Os ministros das Pescas da União Europeia chegaram hoje a acordo sobre os totais admissíveis de capturas (TAC) e respetivas quotas nacionais, numa maratona negocial em que Portugal viu os cortes da pescada reduzidos a 5% em 2017.

A Comissão Europeia tinha proposto, em outubro, um corte de 35,9% nas capturas de pescada em águas nacionais, valor que entretanto havia sido revisto para 34%.

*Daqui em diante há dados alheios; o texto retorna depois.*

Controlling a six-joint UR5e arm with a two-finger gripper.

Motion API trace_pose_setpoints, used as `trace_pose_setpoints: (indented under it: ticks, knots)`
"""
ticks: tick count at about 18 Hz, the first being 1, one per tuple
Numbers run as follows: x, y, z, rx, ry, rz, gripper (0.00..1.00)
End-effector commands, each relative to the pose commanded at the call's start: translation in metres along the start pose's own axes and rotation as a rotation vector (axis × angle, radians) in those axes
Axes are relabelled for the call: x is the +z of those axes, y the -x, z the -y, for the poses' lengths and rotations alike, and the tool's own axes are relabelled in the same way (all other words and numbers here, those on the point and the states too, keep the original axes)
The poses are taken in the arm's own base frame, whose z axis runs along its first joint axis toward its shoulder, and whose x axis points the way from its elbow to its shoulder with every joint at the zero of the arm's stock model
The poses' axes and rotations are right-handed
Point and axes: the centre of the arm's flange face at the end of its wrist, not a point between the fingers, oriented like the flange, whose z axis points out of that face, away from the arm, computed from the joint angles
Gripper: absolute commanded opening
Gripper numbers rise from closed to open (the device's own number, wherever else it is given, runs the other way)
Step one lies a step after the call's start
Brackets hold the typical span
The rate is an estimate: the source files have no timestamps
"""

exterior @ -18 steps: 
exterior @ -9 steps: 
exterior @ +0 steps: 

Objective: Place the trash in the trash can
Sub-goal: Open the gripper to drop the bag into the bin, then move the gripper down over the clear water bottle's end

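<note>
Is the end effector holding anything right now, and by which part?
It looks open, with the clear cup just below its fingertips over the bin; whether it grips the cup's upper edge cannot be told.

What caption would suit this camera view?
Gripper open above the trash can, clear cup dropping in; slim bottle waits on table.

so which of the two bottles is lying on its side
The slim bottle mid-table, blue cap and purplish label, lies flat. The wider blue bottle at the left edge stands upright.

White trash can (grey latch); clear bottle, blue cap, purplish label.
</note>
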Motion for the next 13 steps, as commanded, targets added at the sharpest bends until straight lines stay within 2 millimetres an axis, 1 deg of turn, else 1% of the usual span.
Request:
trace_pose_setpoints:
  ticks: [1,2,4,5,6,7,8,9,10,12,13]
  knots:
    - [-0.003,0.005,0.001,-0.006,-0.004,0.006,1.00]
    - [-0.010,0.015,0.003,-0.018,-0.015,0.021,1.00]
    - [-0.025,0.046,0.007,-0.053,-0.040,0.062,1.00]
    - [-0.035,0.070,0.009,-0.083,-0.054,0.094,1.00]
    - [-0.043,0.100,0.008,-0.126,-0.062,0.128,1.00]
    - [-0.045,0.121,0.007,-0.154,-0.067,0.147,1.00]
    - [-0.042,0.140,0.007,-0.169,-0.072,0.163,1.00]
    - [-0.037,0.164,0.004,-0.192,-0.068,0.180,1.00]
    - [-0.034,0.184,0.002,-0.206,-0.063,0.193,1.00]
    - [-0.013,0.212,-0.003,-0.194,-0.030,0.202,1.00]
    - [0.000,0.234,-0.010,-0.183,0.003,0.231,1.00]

Após 16 horas de negociações, que começaram na terça-feira de manhã e terminaram já na madrugada de hoje, Portugal fez valer os argumentos científicos que davam conta do bom estado dos ‘stocks’ de pescada em águas nacionais e, a partir de 01 de janeiro, poderão ser capturadas 2.936 toneladas desta espécie.

A quota de biqueirão sobe 18% face a 2016 (para as 6.522 toneladas), quando a Comissão Europeia tinha proposto a manutenção nas 5.542 toneladas.

As capturas de tamboril aumentam em 54%, de raias em 10%, de carapau em 7% e de lagostim em 5%.

A quota de bacalhau em águas da Noruega sobe em 16%, mantendo-se as possibilidades no Svalbard e Canadá (zona NAFO).

O atum rabilho, espécie muito apreciada nomeadamente em sushi, viu as suas quotas aumentar em 20%, para as 399 toneladas, mantendo-se as capturas de patudo nas 4.515 toneladas, de espadarte nas 1.651 (Atlântico Norte e Sul) e de voador nas 2.813 (Atlântico Norte e Sul).